A vulnerabilidade, identificada como CVE-2025-8088, está a ser explorada pelo grupo RomCom. Segundo a ESET, esta é, pelo menos, a terceira vez que o grupo alinhado com a Rússia explora uma vulnerabilidade zero-day significativa.

Conhecido também como Storm-0978, Tropical Scorpius ou UNC2596, o grupo RomCom tem levado a cabo campanhas contra sectores específicos. Além de atividades de cibercrime mais “convencionais”, o foco dos atacantes passou a incluir operações de espionagem para recolha de dados.

A backdoor mais frequentemente usada pelo grupo é capaz de executar comandos e descarregar módulos adicionais para os equipamentos das vítimas, avançam os investigadores.

Ao ser explorada, a vulnerabilidade permite instalar malware sem que as vítimas se apercebam disso. De acordo com a investigação, os atacantes criam ficheiros rar. que parecem inofensivos, mas que escondem fluxos de dados alternativos (ADSes) com conteúdo malicioso.

ESET | Grupo RomCom explora vulnerabilidade no WinRAR
ESET | Grupo RomCom explora vulnerabilidade no WinRAR créditos: ESET

Ao abrirem os ficheiros através do WinRAR, todos os ADSes são descompactados e o conteúdo malicioso é colocado em pastas temporárias e em ficheiros de atalho no diretório do Windows que executa programas quando o utilizador inicia sessão.

Durante a campanha de spearphishing, que decorreu entre 18 e 21 de julho, os atacantes do grupo RomCom enviaram currículos (CVs), que incluíam os ficheiros maliciosos, às empresas visadas, nas áreas das finanças, manufatura, defesa e logística. Mas, de acordo com a telemetria da ESET, nenhum dos alvos foi comprometido.

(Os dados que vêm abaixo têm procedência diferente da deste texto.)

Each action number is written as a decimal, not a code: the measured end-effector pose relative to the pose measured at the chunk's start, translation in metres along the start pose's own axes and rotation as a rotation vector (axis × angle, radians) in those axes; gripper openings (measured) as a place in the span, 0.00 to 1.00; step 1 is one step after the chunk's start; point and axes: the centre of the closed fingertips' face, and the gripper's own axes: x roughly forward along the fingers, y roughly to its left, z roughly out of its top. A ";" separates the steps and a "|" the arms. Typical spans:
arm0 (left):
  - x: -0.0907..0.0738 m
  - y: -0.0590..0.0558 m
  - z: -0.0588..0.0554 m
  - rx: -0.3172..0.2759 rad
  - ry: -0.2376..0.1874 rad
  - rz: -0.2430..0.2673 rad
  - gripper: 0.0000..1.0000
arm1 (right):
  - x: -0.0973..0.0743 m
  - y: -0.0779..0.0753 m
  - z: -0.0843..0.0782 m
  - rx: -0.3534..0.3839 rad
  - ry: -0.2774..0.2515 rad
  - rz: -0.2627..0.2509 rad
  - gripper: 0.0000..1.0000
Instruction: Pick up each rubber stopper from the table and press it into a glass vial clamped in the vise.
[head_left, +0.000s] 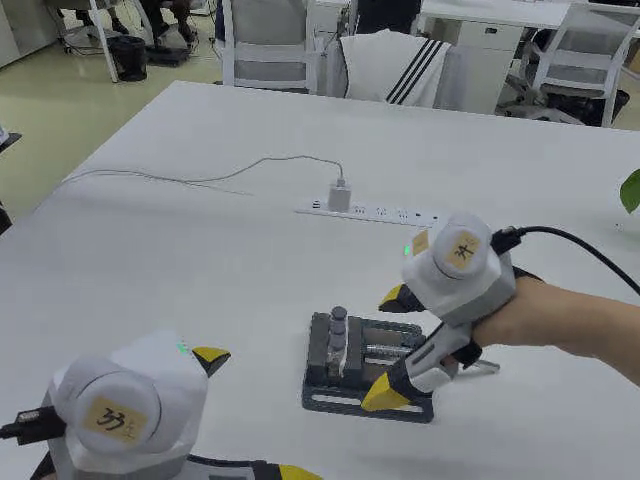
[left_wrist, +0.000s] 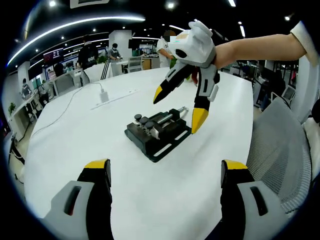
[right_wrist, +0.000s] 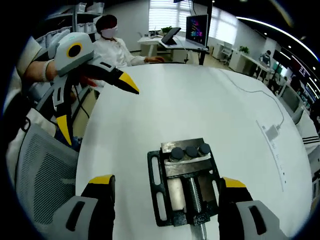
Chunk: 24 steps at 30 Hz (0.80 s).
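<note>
**Three stoppered vials upright in the vise**

Each vial is wearing a dark rubber stopper. Their row is running across the vise's long axis, whose screw is pointing toward the table's right end. The vise is sitting nearer the near edge of the table, with bare room lying toward the left and far edges, short of a power strip. The right gripper is hovering over the screw end, jaws spread wide, holding nothing. The left gripper is hanging by the near edge, equally spread and empty. The right gripper view is showing the stoppers side by side from above.
</note>
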 end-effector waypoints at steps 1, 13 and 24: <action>0.000 0.000 0.000 -0.001 0.001 0.000 0.90 | -0.001 0.001 -0.002 0.005 -0.009 -0.003 0.89; -0.006 0.014 -0.002 -0.009 -0.001 0.013 0.92 | -0.030 0.011 -0.012 0.132 -0.140 -0.048 0.99; -0.010 0.015 0.002 -0.051 -0.033 0.013 0.99 | -0.067 0.031 -0.051 0.250 -0.202 -0.126 0.99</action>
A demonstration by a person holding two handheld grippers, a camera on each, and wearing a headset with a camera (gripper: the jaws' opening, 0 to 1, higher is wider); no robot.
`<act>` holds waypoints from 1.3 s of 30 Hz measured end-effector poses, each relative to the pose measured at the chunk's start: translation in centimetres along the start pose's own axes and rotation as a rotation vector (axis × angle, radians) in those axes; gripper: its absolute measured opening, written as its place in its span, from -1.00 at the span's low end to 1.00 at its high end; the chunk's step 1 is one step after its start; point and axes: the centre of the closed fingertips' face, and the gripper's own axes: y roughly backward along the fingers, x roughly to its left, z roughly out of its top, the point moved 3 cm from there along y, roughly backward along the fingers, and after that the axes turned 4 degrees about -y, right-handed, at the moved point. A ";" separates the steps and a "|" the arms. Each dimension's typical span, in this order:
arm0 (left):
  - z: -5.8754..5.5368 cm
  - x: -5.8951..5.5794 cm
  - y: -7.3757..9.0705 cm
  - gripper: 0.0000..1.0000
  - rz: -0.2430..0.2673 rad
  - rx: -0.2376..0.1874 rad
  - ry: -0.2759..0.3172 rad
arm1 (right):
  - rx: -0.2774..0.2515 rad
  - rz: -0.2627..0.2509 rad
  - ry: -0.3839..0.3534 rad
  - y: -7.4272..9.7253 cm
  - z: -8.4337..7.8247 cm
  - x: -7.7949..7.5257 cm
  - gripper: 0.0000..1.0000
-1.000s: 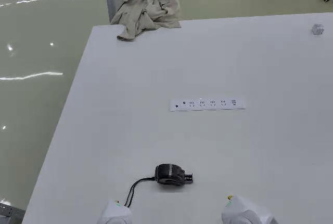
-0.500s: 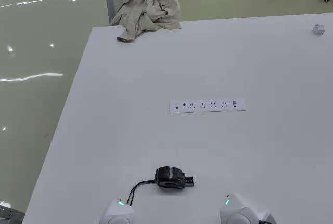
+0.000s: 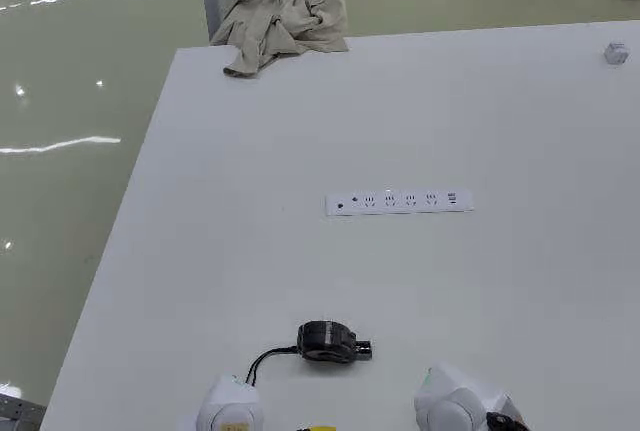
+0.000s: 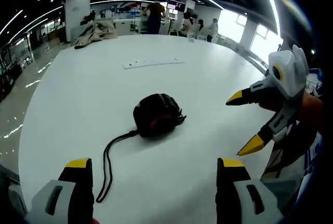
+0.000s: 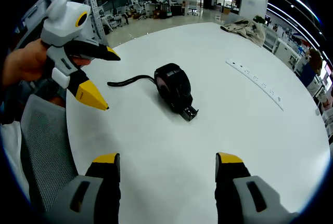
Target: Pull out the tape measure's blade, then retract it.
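The black rounded tape measure (image 3: 327,341) lay on the white desk (image 3: 300,131); the left gripper (image 4: 153,162) and right gripper (image 5: 167,157) hovered near, fingers (image 4: 78,182) apart for grasping.

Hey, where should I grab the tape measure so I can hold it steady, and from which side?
Probably clamp the rounded black case with the left hand-held gripper, coming in from the strap end. The blade tip points the other way, toward the right hand-held gripper, which leaves that end free for pulling.
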 end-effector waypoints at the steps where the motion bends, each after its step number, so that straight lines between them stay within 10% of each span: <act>1: 0.0 0.0 -0.1 0.93 -0.002 0.001 -0.001 | 0.004 0.000 0.003 -0.1 0.0 -0.1 0.52; 39: 2.1 0.5 -3.4 0.83 -0.090 0.005 -0.147 | 0.025 0.036 0.129 -2.7 1.2 -1.8 0.42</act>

Os investigadores realçam que, em junho de 2023, o grupo RomCom tinha lançado uma campanha de spearphishing que tinha como alvo entidades governamentais e de Defesa na Europa. Já em outubro de 2024, o grupo explorou uma vulnerabilidade então desconhecida no navegador Firefox.

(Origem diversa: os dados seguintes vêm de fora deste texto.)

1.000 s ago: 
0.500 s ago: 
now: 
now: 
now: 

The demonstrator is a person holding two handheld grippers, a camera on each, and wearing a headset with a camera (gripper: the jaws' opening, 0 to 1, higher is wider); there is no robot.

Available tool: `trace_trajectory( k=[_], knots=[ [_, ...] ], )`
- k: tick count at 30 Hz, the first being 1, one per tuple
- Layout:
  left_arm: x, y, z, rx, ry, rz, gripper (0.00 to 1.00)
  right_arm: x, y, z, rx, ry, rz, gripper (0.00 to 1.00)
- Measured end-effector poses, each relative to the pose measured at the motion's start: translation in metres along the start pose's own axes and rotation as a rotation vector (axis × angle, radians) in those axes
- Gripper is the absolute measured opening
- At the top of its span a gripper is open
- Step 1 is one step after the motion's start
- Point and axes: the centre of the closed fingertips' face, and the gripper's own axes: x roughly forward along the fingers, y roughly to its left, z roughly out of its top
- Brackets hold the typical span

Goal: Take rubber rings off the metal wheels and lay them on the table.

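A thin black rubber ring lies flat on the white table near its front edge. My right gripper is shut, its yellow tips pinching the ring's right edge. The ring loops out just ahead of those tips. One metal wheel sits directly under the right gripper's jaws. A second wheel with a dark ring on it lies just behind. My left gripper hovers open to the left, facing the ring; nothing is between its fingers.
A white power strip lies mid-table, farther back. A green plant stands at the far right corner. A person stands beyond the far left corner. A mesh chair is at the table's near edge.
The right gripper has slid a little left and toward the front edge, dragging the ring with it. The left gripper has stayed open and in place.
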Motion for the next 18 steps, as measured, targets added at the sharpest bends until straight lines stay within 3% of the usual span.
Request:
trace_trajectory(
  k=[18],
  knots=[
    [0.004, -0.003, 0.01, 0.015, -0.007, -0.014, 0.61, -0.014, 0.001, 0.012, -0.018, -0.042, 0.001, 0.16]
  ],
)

A ESET acrescenta que a vulnerabilidade também estava a ser explorada por outro grupo, conhecido como Paper Werewolf, como revelado por uma investigação realizada pela empresa de cibersegurança russa BI.Zone. Curiosamente, estes atacantes terão começado a explorar a falha uns dias antes do grupo RomCom.

Ao identificarem a exploração da vulnerabilidade por parte do grupo RomCom, os investigadores entraram em contacto com o programador responsável pelo WinRAR. A vulnerabilidade foi corrigida através de uma atualização que já está disponível. “Os utilizadores do WinRAR são aconselhados a instalar a versão mais recente o mais rapidamente possível para mitigar os riscos”, realçam.